地獄之底卷 第十六章 綻開

橙黃色的光芒一瞬間吞噬了所有的黑暗,然後慢慢退卻,隨之而來的無形衝擊擠扁了車廂。水晶燈掉在地面上砸得粉碎,大小不一的碎玻璃像刀片般在車內四處肆虐,輕鬆切開了人類的衣服和血肉。瞬間,整個車廂已經變成了一處煉獄,血腥味和慘叫點綴著這份凄慘的畫面。

嗅著微微帶著焦味的空氣,胖子用手指輕輕撣掉了一片沾在衣服上的碎玻璃,輕輕推開了護衛們在自己身前布下的盾牆。

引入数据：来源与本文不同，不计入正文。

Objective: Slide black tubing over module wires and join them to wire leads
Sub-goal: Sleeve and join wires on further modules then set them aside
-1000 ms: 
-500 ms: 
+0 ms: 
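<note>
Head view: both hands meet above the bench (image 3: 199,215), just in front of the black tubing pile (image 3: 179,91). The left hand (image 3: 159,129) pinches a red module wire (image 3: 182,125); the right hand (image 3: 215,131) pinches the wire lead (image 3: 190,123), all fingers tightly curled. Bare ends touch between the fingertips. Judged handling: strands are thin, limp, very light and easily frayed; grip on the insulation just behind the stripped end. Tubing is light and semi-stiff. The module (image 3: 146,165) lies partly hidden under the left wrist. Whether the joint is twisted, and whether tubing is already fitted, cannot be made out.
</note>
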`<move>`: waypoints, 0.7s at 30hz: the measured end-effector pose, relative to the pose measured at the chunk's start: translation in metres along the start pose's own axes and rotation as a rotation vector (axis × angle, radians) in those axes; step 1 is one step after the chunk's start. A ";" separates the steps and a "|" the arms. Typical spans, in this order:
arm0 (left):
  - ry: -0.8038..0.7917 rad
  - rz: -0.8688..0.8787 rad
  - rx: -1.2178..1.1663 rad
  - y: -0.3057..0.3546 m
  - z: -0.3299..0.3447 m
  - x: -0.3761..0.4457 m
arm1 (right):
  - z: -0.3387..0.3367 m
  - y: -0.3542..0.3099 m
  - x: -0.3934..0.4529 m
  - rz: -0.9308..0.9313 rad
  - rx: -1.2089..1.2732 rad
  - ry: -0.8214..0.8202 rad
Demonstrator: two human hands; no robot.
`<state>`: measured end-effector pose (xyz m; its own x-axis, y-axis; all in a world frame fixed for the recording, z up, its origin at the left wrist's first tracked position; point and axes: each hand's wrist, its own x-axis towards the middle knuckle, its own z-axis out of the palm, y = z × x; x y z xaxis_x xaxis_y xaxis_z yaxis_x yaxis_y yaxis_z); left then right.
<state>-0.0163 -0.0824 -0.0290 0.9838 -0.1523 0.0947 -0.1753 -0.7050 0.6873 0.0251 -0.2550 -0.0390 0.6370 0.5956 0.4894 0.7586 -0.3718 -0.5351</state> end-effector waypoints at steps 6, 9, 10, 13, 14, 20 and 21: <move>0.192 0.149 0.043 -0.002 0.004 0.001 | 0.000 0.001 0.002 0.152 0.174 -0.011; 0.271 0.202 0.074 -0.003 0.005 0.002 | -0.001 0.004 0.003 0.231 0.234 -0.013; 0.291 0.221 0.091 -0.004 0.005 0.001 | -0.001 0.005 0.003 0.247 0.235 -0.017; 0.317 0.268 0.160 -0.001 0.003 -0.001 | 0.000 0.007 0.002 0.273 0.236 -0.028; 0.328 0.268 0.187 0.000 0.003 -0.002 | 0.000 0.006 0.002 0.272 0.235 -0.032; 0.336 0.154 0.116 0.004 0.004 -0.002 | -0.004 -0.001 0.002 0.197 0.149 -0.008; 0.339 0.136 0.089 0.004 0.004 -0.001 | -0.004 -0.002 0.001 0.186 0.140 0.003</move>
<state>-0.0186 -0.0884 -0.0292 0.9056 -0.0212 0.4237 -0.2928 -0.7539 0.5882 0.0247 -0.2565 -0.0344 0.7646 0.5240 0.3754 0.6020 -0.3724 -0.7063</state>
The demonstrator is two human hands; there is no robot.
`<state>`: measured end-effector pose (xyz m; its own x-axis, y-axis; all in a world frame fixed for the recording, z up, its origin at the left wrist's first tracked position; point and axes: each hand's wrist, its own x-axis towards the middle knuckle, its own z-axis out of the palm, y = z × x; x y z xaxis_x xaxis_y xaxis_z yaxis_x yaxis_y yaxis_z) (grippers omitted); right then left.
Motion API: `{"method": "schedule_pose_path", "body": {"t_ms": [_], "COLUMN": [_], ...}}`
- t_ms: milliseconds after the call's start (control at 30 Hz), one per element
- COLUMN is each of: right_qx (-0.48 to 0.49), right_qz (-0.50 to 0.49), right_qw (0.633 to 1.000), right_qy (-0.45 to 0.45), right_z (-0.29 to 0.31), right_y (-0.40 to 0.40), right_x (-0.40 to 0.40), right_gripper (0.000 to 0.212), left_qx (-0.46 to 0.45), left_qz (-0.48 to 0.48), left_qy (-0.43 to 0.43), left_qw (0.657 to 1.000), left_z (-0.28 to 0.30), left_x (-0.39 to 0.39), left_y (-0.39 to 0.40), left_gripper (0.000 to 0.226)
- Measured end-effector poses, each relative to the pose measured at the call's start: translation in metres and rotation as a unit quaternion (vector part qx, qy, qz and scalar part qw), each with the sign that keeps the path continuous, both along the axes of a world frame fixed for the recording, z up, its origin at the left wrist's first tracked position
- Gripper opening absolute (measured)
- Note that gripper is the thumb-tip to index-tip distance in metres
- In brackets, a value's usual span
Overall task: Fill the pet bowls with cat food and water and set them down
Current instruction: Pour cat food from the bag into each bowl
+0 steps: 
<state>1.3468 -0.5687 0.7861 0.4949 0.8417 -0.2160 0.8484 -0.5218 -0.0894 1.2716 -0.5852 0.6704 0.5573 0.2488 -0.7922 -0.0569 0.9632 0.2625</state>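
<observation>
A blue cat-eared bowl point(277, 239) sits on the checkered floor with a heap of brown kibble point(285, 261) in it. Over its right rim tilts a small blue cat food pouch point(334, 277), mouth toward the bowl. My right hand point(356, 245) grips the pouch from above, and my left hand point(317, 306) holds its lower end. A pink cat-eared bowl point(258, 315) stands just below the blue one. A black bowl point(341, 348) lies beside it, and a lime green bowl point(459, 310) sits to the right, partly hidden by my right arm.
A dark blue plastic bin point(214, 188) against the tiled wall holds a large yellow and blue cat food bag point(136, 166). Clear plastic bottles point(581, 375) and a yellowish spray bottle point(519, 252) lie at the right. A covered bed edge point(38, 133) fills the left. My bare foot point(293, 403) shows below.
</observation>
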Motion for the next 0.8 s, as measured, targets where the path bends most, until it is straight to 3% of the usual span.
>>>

嗡嗡作響的耳膜還在隱隱作痛,他看著那重新恢複黑暗的夜空,緊緊皺起了眉頭。

「為了對付狼人,不是連核武器都用上了吧?」

遠處整片平原都在燃燒著,跳躍的火蛇在野草上飛舞,整片天空都被閃動的光焰染成了一片血紅。從這個破裂的車窗里望去,可以清晰看東方快車的前半截不自然的扭曲著,那熔化坍塌的車體,就像是被小孩隨手扔進壁爐里的玩具。

「是末日之蕊,我們才不會用那種原始又不環保的東西。」即使沒有盾牌和他人的保護,黑裙的玉夜上卻沒有沾染上半點飛揚的灰燼,只有那頭柔順的長髮,就像是漆黑的絲線般隨著熱風上下飛舞著。

「果然夠勁,嘿嘿嘿。」

聯想起自己在不朽之地做下的手腳,陳燁不由發出了不懷好意的陰笑,甚至有種管制不住的衝動,想要親自過去看看這種異民的終極武器究竟有著什麼樣的威力。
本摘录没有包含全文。